Since in institutions, policies, applications of law, day-to-today politics, including within his own party, Nehru’s personal views had very little impact, Nehruvian secularism appears at best a drawing room curiosity. My contention thus contests Jivanta Schoettlim’s who maintains that “Nehru’s views on citizenship” — gleaned, among other sources, from his Western education, writings, public statements, letters — is “a crucial prism for understanding his policy…and choices”. My point is that without an approach that attends to elements of continuity rather than rupture (championed by “progressive” intelligentsia), we cannot grasp further ethnification of citizenship laws from the 1980s through 2000s to our very present.
The year 1986 marks a turning point when an amendment to the 1955 Act further undermined the principle of jus soli to foreground ethnic bonds. The 1986 amendment took place in the wake of the Assam Accord signed between Rajiv Gandhi and various Assamese student outfits, which had violently campaigned against the arrival of Bangladeshis during its independence from Pakistan in 1971. It is important to note that the campaign by the Assamese nationalists had led to an anti-Muslim pogrom in which over 2,000 Muslims in Nelli (who lived there since 1900) were massacred. At that time, Bangladeshi immigrants were construed necessarily as Muslims. Succumbing to the Assamese chauvinism, the 1986 amendment made 1971 rather than 1986 as the cut-off for eligibility for citizenship in Assam. A further amendment to the Citizenship Act in 2003 stipulated that even when born on Indian territory, a person would not become a citizen if at the time of his or her birth, one of their parents was an illegal immigrant.
The 2003 amendment in the Citizenship Act also led to a new category: overseas citizens of India. Initially, the debate on overseas citizenship was limited to Indians settled in rich countries of North America, Europe, Australia, New Zealand, Singapore and Thailand. However, through an ordinance in 2005, under the category of the overseas citizens the 2003 Citizenship Act included every person of Indian origin who left India after 1950 and was residing in any nation-state except Bangladesh and Pakistan. Placing Bangladesh and Pakistan in the space of exception and the simultaneous granting of citizenship to the people of Indian origin everywhere else amply show the consolidation of citizenship ethnified.
(Dis)Identification machine: The NRC
It is against this wider historical background of populist ethnification of citizenship that the massive exercise undertaken in Assam by the National Register of Citizens (NRC), integral to the current debate on the CAA as its twin, should be seen. Though instituted specifically for Assam during the 1951 census that independent India undertook, it was a ruling by the Supreme Court (SC) in 2014, which reactivated the NRC. With the formation of foreigners tribunals, the process of identifying who were citizens began in 2015. The SC instructed the government to find ways to deport non-citizens, i.e., illegal immigrants. Classified as D-voters (doubtful voters), the so-called illegals await the fate of being stateless.
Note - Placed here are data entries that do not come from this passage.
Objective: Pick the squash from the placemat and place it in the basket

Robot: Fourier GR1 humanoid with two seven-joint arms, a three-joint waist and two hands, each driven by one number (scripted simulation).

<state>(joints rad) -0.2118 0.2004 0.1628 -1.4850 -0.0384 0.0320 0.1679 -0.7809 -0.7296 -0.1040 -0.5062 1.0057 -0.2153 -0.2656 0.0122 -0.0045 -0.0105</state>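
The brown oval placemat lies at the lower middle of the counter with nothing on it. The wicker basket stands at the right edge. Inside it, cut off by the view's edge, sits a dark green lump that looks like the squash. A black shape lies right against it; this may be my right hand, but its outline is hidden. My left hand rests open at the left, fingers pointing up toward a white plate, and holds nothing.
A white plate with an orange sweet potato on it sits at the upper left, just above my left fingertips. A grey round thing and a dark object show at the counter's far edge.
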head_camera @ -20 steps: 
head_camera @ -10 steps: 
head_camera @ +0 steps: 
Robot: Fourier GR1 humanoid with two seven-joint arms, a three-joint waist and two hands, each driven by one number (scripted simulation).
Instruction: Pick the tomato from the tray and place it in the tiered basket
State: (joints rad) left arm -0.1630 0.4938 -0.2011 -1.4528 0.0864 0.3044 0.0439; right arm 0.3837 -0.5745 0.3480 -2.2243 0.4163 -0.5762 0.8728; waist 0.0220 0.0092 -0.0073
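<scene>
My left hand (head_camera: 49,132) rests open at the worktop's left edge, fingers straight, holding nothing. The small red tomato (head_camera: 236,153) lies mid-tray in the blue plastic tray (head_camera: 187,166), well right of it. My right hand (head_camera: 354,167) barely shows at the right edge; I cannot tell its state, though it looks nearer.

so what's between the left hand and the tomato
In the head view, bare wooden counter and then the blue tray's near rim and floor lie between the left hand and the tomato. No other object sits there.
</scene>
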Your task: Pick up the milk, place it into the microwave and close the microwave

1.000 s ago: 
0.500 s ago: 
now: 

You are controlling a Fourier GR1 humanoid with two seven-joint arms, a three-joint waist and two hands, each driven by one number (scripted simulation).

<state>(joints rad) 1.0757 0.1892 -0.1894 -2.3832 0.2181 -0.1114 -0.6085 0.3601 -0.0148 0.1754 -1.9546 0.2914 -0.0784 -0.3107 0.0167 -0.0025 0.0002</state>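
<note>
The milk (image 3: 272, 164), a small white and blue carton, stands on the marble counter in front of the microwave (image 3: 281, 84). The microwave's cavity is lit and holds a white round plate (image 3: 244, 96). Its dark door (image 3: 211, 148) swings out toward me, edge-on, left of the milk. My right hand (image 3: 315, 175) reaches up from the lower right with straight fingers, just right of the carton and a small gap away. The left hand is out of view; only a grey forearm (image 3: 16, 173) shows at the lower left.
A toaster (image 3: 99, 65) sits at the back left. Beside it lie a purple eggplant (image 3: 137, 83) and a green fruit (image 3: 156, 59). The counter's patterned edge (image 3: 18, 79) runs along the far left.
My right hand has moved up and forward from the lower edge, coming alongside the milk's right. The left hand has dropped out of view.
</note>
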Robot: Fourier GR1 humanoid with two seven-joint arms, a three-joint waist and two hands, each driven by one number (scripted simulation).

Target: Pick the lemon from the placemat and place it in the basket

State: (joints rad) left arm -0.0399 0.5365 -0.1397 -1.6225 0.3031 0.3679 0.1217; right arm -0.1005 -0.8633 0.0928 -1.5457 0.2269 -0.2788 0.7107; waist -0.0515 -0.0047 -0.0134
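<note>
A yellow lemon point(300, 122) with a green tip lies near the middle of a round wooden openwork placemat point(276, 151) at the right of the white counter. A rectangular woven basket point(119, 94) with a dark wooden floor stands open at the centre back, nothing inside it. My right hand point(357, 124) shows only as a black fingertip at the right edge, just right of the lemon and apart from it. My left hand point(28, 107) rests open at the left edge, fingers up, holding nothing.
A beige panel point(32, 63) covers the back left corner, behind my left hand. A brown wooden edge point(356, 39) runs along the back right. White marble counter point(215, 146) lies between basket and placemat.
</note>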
On 31 August 2019, NRC released the final list from which names of over 1.9 million people living in Assam were absent. The key criteria of being on the list was the onus unjustly placed on people to offer documentary evidence that they and their family lived within the borders of Assam prior to 25 March 1971. Let us leave aside the bureaucratic loopholes, procedural lapses in the NRC exercise and people’s inability — due to their low educational-cultural capital as subalterned — to live up to the Kafkaesque demands of the document raj. But we cannot ignore the fact that officers involved in running the NRC machine were as biased and politicised as the BJP workers and Assamese chauvinists who championed it.
Though the government is yet to spell out how to deal with the 1.9 million illegals, construction of detention camps has been in full flow. Media has shown footage of construction of detention camps, with twenty-foot high walls and watchtowers, in the Goalpara district of Assam. Many more such camps are under construction in the state. Other states such as Maharashtra have also issued instructions to build similar detention camps.
Clearly, of the 1.9 million out of the NRC list, not all are Muslims. There are Hindus too. We do not know the exact figure of either. The question is: what is the fate of these 1.9 million people? Will they be deported? If so, to which country? Is the country of deportation willing to accept them?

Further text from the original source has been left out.